- THE PROBLEM
Write out, word for word, every line in the data below from the one containing "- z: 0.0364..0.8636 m" to the one containing "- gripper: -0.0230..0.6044", both of them included.

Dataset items

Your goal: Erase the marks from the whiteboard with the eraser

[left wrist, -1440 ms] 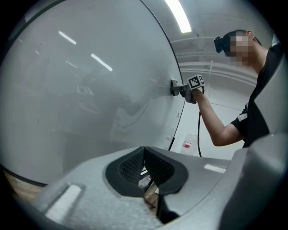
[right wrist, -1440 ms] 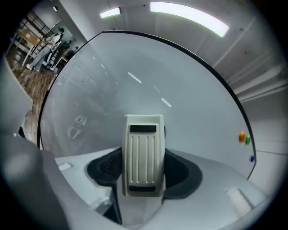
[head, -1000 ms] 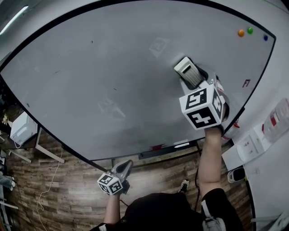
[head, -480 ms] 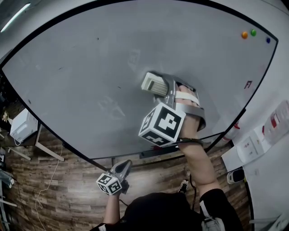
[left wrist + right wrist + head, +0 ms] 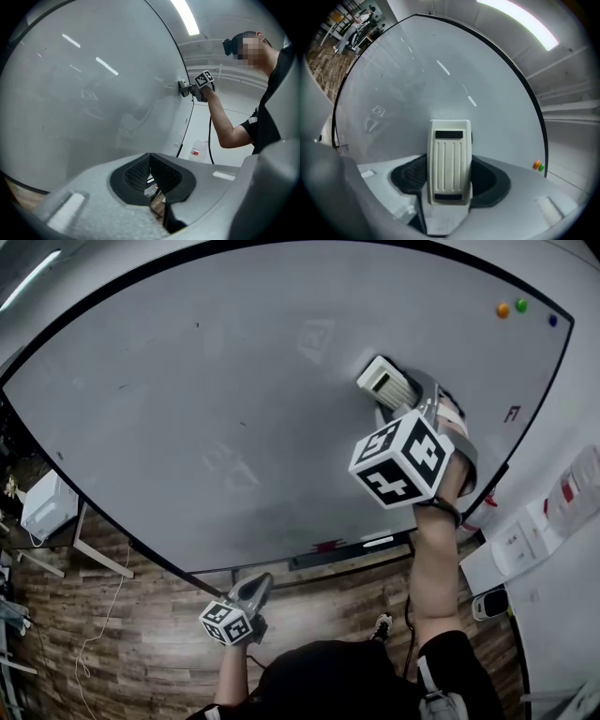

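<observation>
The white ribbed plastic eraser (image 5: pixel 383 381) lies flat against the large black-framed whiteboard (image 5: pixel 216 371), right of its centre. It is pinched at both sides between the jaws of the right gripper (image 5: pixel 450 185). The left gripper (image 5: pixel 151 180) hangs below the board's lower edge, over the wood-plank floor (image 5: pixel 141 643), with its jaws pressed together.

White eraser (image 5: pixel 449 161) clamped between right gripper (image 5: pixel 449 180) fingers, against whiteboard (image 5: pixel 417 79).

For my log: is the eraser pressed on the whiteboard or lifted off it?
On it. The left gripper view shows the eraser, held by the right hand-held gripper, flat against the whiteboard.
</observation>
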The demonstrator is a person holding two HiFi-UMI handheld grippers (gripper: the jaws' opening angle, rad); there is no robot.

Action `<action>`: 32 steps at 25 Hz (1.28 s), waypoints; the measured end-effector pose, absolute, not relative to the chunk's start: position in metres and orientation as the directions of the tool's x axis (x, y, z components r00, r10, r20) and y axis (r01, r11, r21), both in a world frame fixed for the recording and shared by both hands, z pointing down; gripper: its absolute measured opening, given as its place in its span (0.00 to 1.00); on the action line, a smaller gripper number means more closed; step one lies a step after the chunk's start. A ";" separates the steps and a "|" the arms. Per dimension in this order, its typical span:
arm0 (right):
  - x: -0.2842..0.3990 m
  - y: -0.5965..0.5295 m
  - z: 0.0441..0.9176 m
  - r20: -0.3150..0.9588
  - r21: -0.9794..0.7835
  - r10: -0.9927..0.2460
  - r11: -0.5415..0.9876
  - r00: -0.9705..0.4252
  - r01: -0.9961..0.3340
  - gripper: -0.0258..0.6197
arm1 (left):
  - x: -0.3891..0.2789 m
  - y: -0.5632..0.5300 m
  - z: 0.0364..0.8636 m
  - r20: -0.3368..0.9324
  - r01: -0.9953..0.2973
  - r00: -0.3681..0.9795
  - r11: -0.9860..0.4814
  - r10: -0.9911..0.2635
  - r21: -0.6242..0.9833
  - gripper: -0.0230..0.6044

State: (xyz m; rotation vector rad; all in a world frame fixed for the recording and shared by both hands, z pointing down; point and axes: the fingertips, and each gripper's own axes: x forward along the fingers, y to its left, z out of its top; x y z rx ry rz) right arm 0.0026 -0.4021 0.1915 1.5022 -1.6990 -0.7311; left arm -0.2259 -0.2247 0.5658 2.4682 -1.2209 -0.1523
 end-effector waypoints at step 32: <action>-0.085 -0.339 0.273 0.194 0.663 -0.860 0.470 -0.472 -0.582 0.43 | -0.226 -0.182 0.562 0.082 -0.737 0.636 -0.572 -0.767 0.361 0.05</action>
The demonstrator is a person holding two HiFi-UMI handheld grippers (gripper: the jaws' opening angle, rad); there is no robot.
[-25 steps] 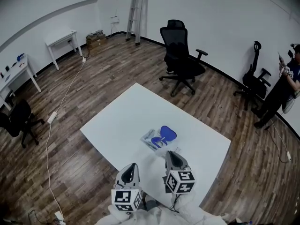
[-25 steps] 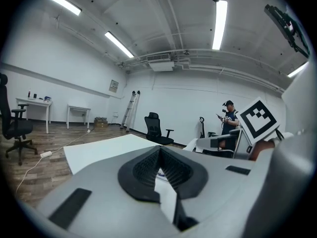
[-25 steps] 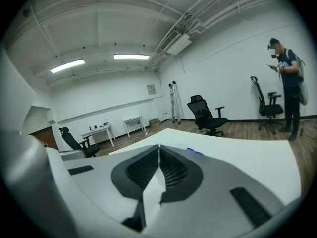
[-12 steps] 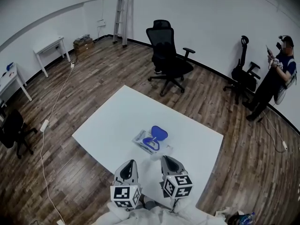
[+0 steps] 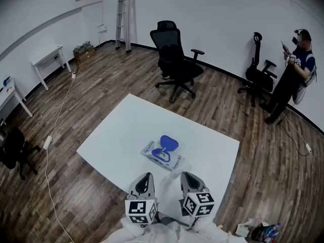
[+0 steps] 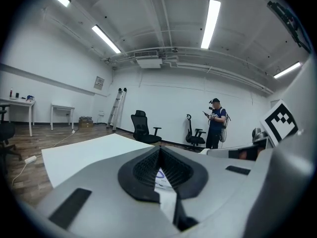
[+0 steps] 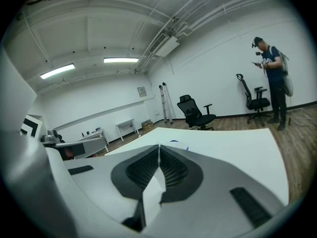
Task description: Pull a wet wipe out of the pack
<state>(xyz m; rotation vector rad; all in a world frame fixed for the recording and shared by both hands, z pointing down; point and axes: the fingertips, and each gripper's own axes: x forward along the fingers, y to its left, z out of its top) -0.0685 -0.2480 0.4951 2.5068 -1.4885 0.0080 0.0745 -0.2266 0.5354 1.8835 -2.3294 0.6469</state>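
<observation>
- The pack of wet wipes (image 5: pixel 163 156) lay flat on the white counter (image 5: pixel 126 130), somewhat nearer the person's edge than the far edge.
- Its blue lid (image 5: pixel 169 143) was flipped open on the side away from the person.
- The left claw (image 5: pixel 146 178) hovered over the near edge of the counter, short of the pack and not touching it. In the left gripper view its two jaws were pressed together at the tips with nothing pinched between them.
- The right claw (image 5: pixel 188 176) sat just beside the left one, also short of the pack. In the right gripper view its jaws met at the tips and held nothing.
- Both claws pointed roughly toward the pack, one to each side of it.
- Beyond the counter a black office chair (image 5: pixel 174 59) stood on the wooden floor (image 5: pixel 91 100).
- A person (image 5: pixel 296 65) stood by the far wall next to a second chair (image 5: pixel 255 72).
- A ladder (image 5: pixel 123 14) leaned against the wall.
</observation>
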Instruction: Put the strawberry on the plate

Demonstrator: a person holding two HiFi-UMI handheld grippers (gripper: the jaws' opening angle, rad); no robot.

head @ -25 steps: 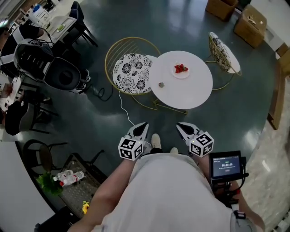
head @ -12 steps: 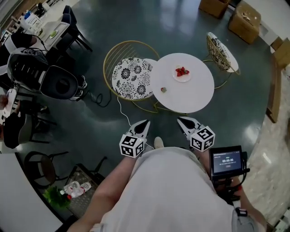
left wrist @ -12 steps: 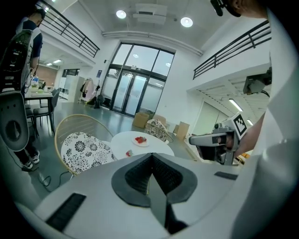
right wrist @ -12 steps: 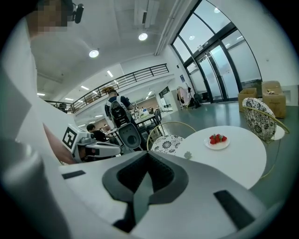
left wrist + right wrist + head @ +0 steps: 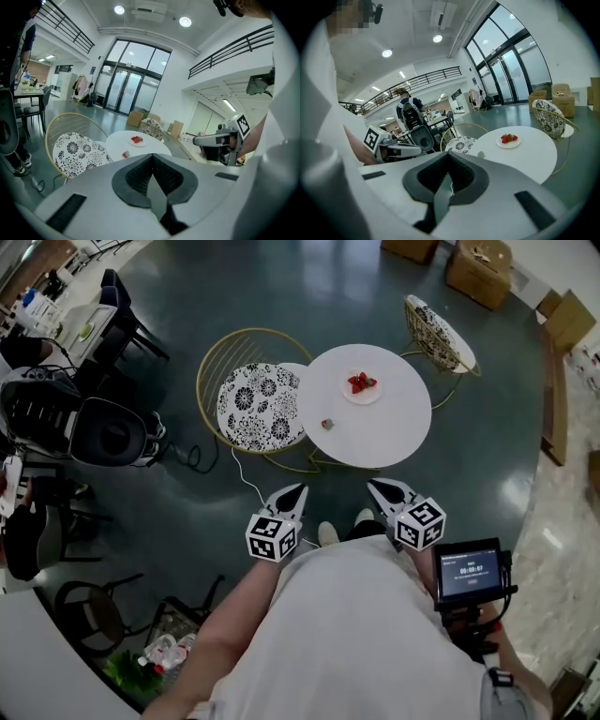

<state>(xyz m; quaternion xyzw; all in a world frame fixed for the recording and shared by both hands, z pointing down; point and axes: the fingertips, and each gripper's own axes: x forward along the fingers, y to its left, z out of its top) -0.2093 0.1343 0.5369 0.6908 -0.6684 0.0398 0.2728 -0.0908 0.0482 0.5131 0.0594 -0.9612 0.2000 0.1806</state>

- SOLUTION TO THE PROBLEM
  - z: 0.0364..0.8636 m
  - r20: -0.3368..0.9324
  - r01: -0.9953..0.2973
  - r00: -0.3681..0.9795
  - r11: -0.9860..0.4814
  - r10: -0.9911..0.2635
  - r21: -0.6242..0.9833
  - gripper: -0.0230..0.6044

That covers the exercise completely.